Selain memberikan warna tersendiri bagi suatu daerah, bangunan artistik semacam "Sura dan Baya" di Surabaya, Patung "Selamat Datang" di Bunderan HI Jakarta, atau "Tugu Poci" di Slawi Tegal menjadi landmark untuk kota tersebut. Masing-masing dari landmark ini memiliki kisah tersendiri di baliknya, namun ada juga yang hanya sebatas menggambarkan seperti apa penduduk di wilayah tersebut.

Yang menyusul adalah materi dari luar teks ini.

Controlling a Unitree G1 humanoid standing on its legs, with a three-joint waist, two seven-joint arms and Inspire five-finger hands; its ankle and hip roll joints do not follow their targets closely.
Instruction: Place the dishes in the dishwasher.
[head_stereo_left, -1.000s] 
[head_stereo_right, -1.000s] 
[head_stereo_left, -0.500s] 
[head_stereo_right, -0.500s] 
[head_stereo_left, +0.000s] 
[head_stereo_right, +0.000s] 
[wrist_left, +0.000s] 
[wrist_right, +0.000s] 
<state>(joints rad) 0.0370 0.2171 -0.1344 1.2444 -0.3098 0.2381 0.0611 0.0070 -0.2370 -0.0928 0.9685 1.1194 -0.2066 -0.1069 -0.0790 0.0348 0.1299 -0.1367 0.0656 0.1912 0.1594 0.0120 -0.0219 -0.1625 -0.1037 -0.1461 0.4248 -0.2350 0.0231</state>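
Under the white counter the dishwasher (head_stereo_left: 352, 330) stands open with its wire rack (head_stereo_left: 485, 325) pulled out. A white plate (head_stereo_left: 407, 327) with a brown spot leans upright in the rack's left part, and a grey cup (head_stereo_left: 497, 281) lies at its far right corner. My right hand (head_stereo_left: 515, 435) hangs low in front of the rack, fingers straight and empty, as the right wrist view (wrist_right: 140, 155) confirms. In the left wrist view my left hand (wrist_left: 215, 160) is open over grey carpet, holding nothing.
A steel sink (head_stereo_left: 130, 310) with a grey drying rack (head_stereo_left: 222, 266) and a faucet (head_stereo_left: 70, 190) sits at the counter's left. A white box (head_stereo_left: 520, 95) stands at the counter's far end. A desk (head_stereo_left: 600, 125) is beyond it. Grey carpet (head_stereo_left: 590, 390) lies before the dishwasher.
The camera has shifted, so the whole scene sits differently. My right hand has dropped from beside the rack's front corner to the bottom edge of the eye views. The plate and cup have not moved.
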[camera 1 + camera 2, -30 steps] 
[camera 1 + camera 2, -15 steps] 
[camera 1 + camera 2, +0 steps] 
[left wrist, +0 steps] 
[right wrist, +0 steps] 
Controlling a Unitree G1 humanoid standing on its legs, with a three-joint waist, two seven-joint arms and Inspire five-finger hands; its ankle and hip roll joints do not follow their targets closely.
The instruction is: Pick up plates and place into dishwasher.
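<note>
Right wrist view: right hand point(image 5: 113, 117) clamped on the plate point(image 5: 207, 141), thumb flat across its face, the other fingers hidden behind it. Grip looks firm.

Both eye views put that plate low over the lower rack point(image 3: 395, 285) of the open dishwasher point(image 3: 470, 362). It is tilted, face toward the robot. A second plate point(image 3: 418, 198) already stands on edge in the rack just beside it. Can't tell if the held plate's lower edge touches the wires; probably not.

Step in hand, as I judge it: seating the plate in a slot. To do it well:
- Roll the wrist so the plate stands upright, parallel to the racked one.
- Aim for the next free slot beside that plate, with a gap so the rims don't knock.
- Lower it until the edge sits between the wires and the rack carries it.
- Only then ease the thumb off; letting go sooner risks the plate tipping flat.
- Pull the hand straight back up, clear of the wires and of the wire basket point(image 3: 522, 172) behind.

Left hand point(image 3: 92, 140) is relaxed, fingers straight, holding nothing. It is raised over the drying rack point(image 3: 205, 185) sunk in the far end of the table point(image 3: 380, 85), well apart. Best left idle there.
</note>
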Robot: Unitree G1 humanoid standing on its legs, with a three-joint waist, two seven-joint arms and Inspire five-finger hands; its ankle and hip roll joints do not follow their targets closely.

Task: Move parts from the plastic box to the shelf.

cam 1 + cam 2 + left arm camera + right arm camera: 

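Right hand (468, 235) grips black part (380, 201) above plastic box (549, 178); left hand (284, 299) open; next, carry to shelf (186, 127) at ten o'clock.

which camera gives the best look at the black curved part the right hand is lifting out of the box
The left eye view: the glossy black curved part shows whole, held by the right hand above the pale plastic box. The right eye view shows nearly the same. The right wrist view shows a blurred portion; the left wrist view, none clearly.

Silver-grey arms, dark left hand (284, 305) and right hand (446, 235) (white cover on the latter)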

Jika kita membahas soal landmark atau bangunan petunjuk wilayah, sebenarnya tidak hanya soal patung seni yang ikonik. Ada pula bangunan lain selain itu, namun dalam tulisan ini tidak membahas selain patung. Karena karya seni tiga dimensi ini tentunya memiliki hal yang berbeda dengan bangunan seperti Jam Gadang di Bukit Tinggi, atau Gedung Sate di Bandung. Patung dan jalan raya, adalah kombinasi yang pas untuk mencairkan suasana panas, macet, sumpek, ruwet, dan segala masalah di jalan raya yang tidak dapat di atasi oleh pemimpinnya.

Landmark dengan bentuk patung dapat memberikan keuntungan bagi wilayah itu sendiri. Namun untuk membuatnya diperlukan biaya yang tidak sedikit. Sementara biaya-biaya itu diambil dari pajak, dan mungkin pula dari anggaran yang seharusnya diterima oleh rakyat kecil. 

Namun jika yang ditawarkan adalah sebuah peningkatan mutu, dan demi menciptakan daya tarik wisatawan untuk meningkatkan perekonomian kota, maka sudah barang tentu anggaran sebesar apapun diloloskan saja. Yang padahal kita mengenal Surabaya bukan dari patung "Sura dan Baya", kita mengenal Jakarta bukan dari "Tugu Pancoran", atau kita mengenal Lampung bukan dari "Tugu Adhipura", karena barang kali kita mengenal semua kota-kota itu dari narasi dan cerita.

Berbeda dengan kota-kota besar lainnya, Tugu Blimbing di Depok mungkin menjadi salah satu landmark yang tidak terlalu mendapatkan perhatian. Tidak hanya kurang mendapatkan perhatian, secara konsep yang diusung pun sangat jauh dengan realitasnya. Belimbing merupakan salah satu buah yang tumbuh subur di kota Depok. 

Dahlih ingin membuat wilayah Pasir Putih sebagai tempat konservasi sekaligus destinasi edukasi wisata, tempat ini malah terlihat sepi dan tampak biasa-biasa saja. Seperti daerah lain di Depok yang kebun dan ladangnya mulai dibangun kontrakan atau kos-kosan.

Jauh sebelum penulis datang ke sana. Narasi di media-media, menyebutkan bahwa Depok punya tempat konservasi tanaman khas. Yang konon katanya dapat mengangkat destinasi wisata, dan perekonomian di kota ini. Namun kenyataanya, Tugu Belimbing yang tidak besar-besar amat itu tidak lantas membuat penulis takjim, lantaran kondisi di dalamnya berbeda dari narasi yang ada. 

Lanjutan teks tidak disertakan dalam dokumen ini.